Another contributing factor here is in how Akaike weights work with nested models. If one model is nested within another (e.g., Brownian motion within Brownian motion with drift; the other three models are also nested or nearly nested within OU), it is impossible for the simpler model to decisively beat the more complex one according to Akaike weight. The log-likelihood of the more complex model cannot be lower than that of the simpler model when they are nested. Therefore, the only way for the simpler model to be better is via the parsimony term in AIC. For models that differ by 1 parameter, this leads to a delta AIC of 2, and maximum Akaike weights of 0.73 for the simple model, even when the simple model is correct (see Hunt 2006, p. 596). This is for AIC; with AICc, the exact weight will be initially higher for the simple model and then converge to the AIC value with increasing n. This means that the 0.9 used as a threshold for Akaike weight is inappropriate: it is mathematically impossible for the simpler of nested models to reach this threshold for AIC (and for AICc except when the parsimony penalty is high at low n). This, by the way, also explains the puzzling behavior in Figure 10 in which performance seems to gets worse with increasing n: more complex models will face decreasing parsimony penalties as n increases, which explains the asymptotic increase in support for OU in these plots.

I will say that I am puzzled that the OU model so consistently beats Stasis even with the two extra parameters in the OU model. It doesn’t really matter much here because the dynamics will be basically equivalent (as discussed above), but this is something I am curious about.

Below I have added some minor comments, in manuscript order. Despite the problem I have identified above, I want to emphasize how much I like this study. With suitable revision, I think it will be an important contribution to the literature.
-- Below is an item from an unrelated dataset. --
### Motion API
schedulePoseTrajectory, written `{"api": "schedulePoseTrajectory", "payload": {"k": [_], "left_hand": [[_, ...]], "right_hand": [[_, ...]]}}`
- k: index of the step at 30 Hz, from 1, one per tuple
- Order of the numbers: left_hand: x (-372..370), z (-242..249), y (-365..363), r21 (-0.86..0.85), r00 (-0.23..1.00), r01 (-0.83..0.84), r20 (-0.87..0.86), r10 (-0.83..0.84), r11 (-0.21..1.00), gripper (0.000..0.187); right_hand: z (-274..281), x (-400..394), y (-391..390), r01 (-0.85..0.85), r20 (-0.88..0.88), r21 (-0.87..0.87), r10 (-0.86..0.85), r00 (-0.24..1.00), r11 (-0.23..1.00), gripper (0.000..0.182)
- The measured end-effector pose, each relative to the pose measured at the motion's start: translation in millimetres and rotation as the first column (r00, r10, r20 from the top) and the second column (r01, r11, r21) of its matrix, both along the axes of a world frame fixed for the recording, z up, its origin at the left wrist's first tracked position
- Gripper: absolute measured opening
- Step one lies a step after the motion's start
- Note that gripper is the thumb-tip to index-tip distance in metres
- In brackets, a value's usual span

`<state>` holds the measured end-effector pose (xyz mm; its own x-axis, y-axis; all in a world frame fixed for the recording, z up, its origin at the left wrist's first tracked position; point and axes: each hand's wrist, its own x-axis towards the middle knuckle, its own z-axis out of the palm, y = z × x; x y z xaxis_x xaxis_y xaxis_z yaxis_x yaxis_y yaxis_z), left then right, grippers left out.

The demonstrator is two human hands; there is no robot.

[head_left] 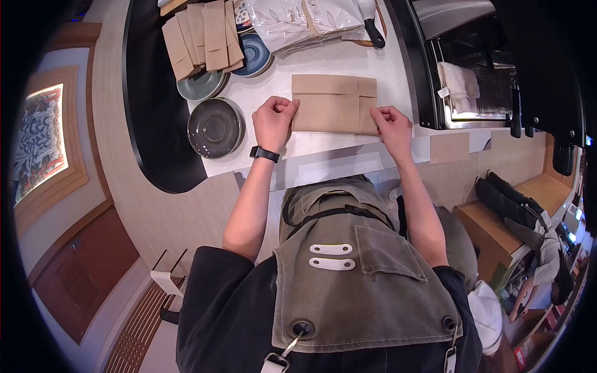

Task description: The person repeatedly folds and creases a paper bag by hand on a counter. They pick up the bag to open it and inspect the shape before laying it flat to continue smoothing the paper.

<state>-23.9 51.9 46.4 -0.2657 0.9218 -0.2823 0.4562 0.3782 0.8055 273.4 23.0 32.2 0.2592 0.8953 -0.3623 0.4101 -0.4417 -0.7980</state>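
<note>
A brown paper napkin (326, 112) lies flat on the white counter, with a folded band along its far edge and another fold down its right part. My left hand (275, 121) pinches its left edge between thumb and fingers. At the right edge, my right hand (393, 127) holds it in the same kind of pinch. Beside my left hand sits a dark grey round plate (214, 127). Beyond that plate, several folded brown paper strips (202, 37) rest over a greenish plate (202, 87) and a blue plate (254, 56).
A clear plastic-wrapped package (298, 22) lies at the counter's far side, near a black-handled utensil (374, 34). To the right stands a metal appliance (460, 62) with a white cloth (459, 84) on it. A black curved panel (146, 112) borders the left. Another person (535, 273) is at far right.
</note>
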Motion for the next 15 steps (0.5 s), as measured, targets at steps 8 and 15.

Minor comments, in manuscript order

  • Line 34: here, and elsewhere in the manuscript, pulsed change is referred to as punctuated equilibrium. I don’t think this is quite accurate: the punc eq model has pulsed change but it occurs at lineage splitting. A pulsed change within an unbranched lineage is more evidence against than for punc eq because it involves large changes without speciation. (Gould would sometimes try to cloud this issue.) I’d recommend using terms like pulsed or punctuated change, and not punctuated equilibrium, for unbranched lineages.
  • Line 88, before the Fossilized Birth Death model and related approaches, there was a phase in which fossil data was used a lot (sometimes naively) to get constraints for node dating approaches.
  • Line 110ff: The presentation of completeness that I am familiar with (e.g., Shanan Peters’ work) emphasizes that completeness will depend on the temporal scale of resolution. A section may be mostly complete when considered in 1 Myr bins, but will be much less so if the bins are 10 Kyr.
  • Line 169: here and at a few other places, it seems to imply that previous approaches in paleo have required samples to be equally spaced in time. The model fitting approaches used here and in Hunt (2006) cited here have always allowed for arbitrary spacing of samples.
  • Line 305: I don’t think it needs to be done in this paper, but, as an FYI, it is not difficult to generate realizations of the OU model with unequal sampling. The sim.OU function in paleoTS does it one way, and there is another approach in which a whole time-series is a single draw from a multivariate normal distribution using the vector of means and covariance matrix from Hansen & Martins (1996).
  • Line 322: not quite right as written, as the standard deviation would be sigma *sqrt(t), not sigma. The simulation code is correct, though.
  • I would not say scenario 3 is “weakly directional”. Both it and scenario 4 are strongly directional, really more so than just about any empirical sequence. This can be seen from the figures – both look almost like straight lines -- and the results are basically the same throughout for both. Calculations from Hunt (2012, Table 1) indicate that directionality accounts for 98% and 99.5% of the evolutionary change in scenario 3 and 4, respectively. I’d recommend just keeping scenario 3 as representing trends and dropping the unrealistic scenario 4.
  • Line 348ff. I see the need for the distinction, but it seems odd to call them both time-series. Perhaps instead they can be stratophenetic series and time-series? The former phrase has been used occasionally in this literature.
  • Line 516, about stratigraphic completeness not being the driver of outcomes. This is an interesting and important point.
  • Line 640ff: this section should be reconsidered based on my comments above. The discussion about Levy flights is interesting, as I agree that kind of dynamic would probably be favored when there are unrecognized hiatuses in a section. That model isn’t implemented in paleoTS, but (within-lineage) punctuations are.
  • Line 826: this references Hannisdal (2006). The only other example of a similar study I know of appears in one of the chapters of the Patzkowsky and Holland book. I think that should be cited somewhere in here as well. (It is possible that chapter refers to another paper that I am not remembering at the moment, too.)
  • Line 829: you would probably see more artefactual support for stasis if the generating parameters didn’t have such high rates. With lower rates, sampling noise would be a larger component, and since sampling noise looks like stasis, you should get more spurious cases of stasis. Analyzing more shorter sequences might have a similar effect.
  • I love the forward modeling approach to investigate what happens under known conditions. I am curious if you think these sedimentation models might ever be used for the inverse problem, so as to generate more realistic age models for empirical fossil time-series?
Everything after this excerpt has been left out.